# cwbtools 0.3.1 Unreleased

## NEW FEATURES

• The (weak) dependency on the polmineR package (it was in the ‘Suggests:’ section of the DESCRIPTION file) has been removed. Changes are purely internal (higher-level polmineR functions have been replaced by lower-level RcppCWB functions, some tests were re-written). Dropping the dependency has the advantage that there is a much clearer structure of dependencies now (RcppCWB -> cwbtools -> polmineR).

## MINOR IMPROVEMENTS

• A remaining CLI formatting issue has been removed from the user dialogue for modifying the .Renviron file.
• Unit tests used a test download of the United Nations General Assembly (UNGA) corpus from Zenodo. To reduce the time required for testing the package, a test download of the (much smaller) GermaParlSample copus is performed.

## BUG FIXES

• The corpus_install() function tried to ask for user feedback when not in an interactive session. The function now checks whether it is possible to ask for user feedback.
• Part of the output of the cwbtools::create_cwb_directories() function did show if verbose was FALSE. Fixed.

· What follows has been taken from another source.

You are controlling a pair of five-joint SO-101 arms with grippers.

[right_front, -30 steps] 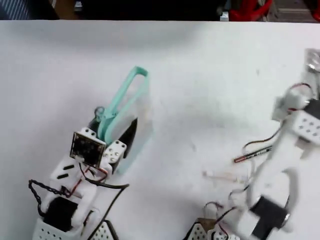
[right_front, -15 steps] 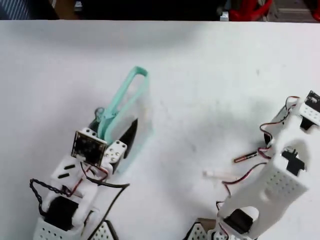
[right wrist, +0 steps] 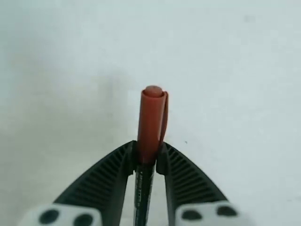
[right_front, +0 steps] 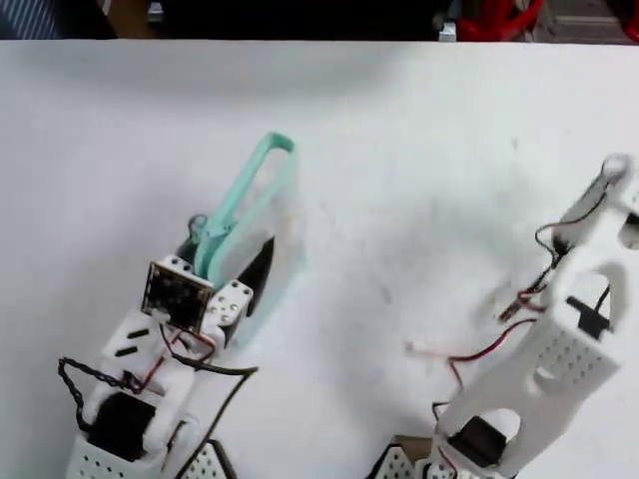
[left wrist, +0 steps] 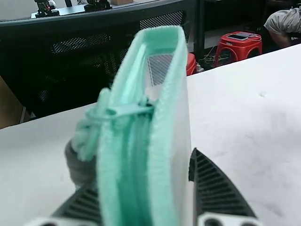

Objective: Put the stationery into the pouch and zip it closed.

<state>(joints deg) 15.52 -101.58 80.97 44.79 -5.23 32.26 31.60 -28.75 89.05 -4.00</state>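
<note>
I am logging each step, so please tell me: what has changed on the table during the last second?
The right arm swung over the red-capped pen, and the right gripper now clamps it; the pen shifted slightly. The left gripper still holds the mint-green fabric pouch upright, and the pale stick lies unmoved.

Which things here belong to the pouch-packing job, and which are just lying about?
Job:
green pouch, held upright in the left gripper
red pen, clamped in the right gripper
pale stick on the table, probably stationery

Lying about:
red stool
black mesh panel behind the table
</note>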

# cwbtools 0.3.0 2020-07-09

## NEW FEATURES

• The corpus_install() gives much better and nicer reports on steps performed during corpus downloads. User dialogues have been reworked thoroughly to provide better user guidance.
• The use_corpus_registry_envvar() function is called by corpus_install() and will amend the .Renviron file as appropriate if the user so desires.
• To resolve a DOI, the ‘zen4R’ package is used, to extract information on the whereabouts of a corpus tarball efficiently from the Zenodo API.
• A corpus_testload() has been implemented to check whether a (newly installed) corpus is accessible.

## MINOR IMPROVEMENTS

• Extracting the version number from the corpus tarball is somewhat more forgiving if the version number does not start with “v”.
• The registry file for a newly downloaded corpus is refreshed only if a temporary registry directory is used.
• To remedy the fairly common error that the path to the info file is not stated correctly in the registry file, a fallback mechanism will look up potential alternatives to an info file stated wrongly.

## BUG FIXES

• The json string returned from Zenodo may include newline strings that are escaped such that they cannot be processed by jsonlite::fromJSON(). The auxiliary function to get and process information from Zenodo now ensures that newline characters are escaped such that they can be processed.
• The corpus_copy() function did not set the path to the info file to the new data directory - corrected.
• The corpus_install() function failed when the registry_dir got a NULL value from the default call to cwbtools::cwb_registry_dir(). But if the directories are created, the registry directory is there. Fixed.
• Removed a bug (faulty assignment) that would prevent that the path of a registry file is handled correctly (i.e. wrapped in quotation marks) by registry_file_compose() when the path includes any whitespace characters.

## DOCUMENTATION FIXES

• A problem with updating the curl dependency of cwbtools that may arise when devtools::install_github() is used is addressed in an extended explanation in the README.md file how to install the development version of cwbtools using remotes::install_github() (#21).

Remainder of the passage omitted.